Although his appeals were continuously rejected, James never wavered in his innocence. It was in prison where James made a discovery that helped bolster his case for mistaken identity.
Thanks to conversations with other inmates who were from the Grove and an employee who agreed to search prison records, he learned about a Thomas James from South Miami with a mother named Mary. Thomas “Tommy” James had been sentenced to life in prison for a different robbery case.
Korten reported that he met with Thomas “Tommy” James, who told him he was the one the police were looking for back in 1990 – he was friends with Vincent “Dog” Williams and they once discussed robbing that apartment. The writer noted that Tommy ultimately was not a legitimate suspect, as he was sitting in jail on the night of the murder.
“It’s a fact it was me they was looking for, not him,” Thomas “Tommy” James reportedly told Korten. “I know it’s not him, and I feel bad for him.”
In March 2021, Korten reached out to the Miami-Dade State Attorney’s Office’s Justice Project with his findings attesting to Thomas Raynard James’ innocence. A month before publication of the GQ piece, a Miami-Dade State Attorney spokesperson informed Korten the Justice Project was actively investigating while waiting for additional materials to be supplied from James.
At that point, Figgers had been conducting her own probe, which spanned 18 months and more than 2,000 hours of research. She also shared her findings with the Miami-Dade State Attorney’s Office, including critical evidence that she said exonerated Thomas Raynard James: Dorothy Walton’s admission that she may have misidentified James from the photo lineup back in 1990.
Walton, the prosecution’s key witness from the trial, provided a sworn statement that recanted her identification of James, paving the way for his release.
While Korten agrees anyone who has been wrongfully convicted should be compensated, he contends Thomas Raynard James’ case stands out.
“[Police] just literally pulled a picture of a man named Thomas James and went with it. For the government to act with that little care and that sparks an investigation and then just ruin somebody’s life like that, there has to be consequences,” Korten says.
Meanwhile, two bills have been filed in the Florida House of Representatives and Florida Senate that would reform restrictions on wrongfully convicted defendants seeking compensation from the state.
HB 43 and SB 382 would extend the deadline to file a petition to claim compensation from 90 days to two years from the date a sentence is vacated. Moreover, they would trim back the clean hands provision so that wrongfully convicted inmates would not be categorically disqualified from the compensation program on the basis of unrelated felony convictions. (Compensation would still be barred if a prison sentence on a wrongful conviction ran concurrent with a sentence for a legitimate felony conviction.)
HB 43 made it out of the criminal justice sub-committee last week and is now headed to the appropriations committee.
Previous bills that sought to change the compensation rules have stalled and fizzled out in years past.
Rankin says he’s hopeful that the measure to secure the $1.6 million for James will move through the state legislature swiftly in the current legislative session. The measure is slated for a special master’s hearing on February 28.
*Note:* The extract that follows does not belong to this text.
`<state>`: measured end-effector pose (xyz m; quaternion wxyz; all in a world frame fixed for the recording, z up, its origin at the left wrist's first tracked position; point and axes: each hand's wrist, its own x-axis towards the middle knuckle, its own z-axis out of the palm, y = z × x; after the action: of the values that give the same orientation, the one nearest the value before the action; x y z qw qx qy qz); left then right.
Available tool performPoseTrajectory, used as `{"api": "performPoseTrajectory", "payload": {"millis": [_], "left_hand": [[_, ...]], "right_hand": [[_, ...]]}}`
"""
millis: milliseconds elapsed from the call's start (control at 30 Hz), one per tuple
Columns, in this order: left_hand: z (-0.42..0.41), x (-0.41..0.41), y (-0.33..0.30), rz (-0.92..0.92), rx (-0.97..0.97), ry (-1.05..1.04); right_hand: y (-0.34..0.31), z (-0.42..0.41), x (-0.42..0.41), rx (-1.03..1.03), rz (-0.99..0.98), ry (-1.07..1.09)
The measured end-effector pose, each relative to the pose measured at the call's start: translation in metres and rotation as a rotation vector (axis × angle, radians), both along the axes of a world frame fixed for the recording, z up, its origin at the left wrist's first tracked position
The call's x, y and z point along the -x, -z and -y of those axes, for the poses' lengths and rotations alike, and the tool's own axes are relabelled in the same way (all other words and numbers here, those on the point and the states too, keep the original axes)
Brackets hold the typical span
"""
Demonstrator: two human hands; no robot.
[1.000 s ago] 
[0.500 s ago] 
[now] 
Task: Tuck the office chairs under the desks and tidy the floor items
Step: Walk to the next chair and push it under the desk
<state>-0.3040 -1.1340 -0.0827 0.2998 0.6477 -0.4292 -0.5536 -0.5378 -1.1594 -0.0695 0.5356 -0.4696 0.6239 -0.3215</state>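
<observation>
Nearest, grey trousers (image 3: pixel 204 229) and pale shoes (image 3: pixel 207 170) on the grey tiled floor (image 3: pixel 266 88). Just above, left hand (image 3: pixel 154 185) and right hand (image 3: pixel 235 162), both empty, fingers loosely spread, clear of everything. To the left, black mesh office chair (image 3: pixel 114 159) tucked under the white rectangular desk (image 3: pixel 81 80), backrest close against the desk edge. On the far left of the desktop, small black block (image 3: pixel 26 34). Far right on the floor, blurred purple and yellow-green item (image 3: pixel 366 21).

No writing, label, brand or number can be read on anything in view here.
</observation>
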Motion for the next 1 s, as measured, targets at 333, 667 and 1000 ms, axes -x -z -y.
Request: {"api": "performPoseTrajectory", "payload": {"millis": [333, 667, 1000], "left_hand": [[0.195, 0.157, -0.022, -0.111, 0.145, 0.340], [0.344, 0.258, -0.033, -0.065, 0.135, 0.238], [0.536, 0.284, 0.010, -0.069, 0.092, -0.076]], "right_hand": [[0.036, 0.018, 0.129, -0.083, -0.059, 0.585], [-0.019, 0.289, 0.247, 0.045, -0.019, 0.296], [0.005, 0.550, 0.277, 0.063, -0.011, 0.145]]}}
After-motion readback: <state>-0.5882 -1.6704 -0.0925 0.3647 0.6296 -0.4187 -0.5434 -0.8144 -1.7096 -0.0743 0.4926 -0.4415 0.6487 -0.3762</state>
“It’s like threading a needle. The session is only a couple of months long. Everybody and their brother is trying to get stuff into the committee hearings and get things done… and so it doesn’t always happen,” Rankin says. “I don’t have any reason to believe there will be pushback. The only speed bump that I fear is a matter of timing and getting it onto the floor to get voted on.”
Korten has stayed in touch with James since the pair first met in 2020. He tells New Times the 56-year-old is currently working for Miami-Dade County.
“He’s just taking care of business and getting the job done to get health insurance, to take care of his mom who is elderly, [and] be independent,” Korten says. “I really hope something like this comes through.”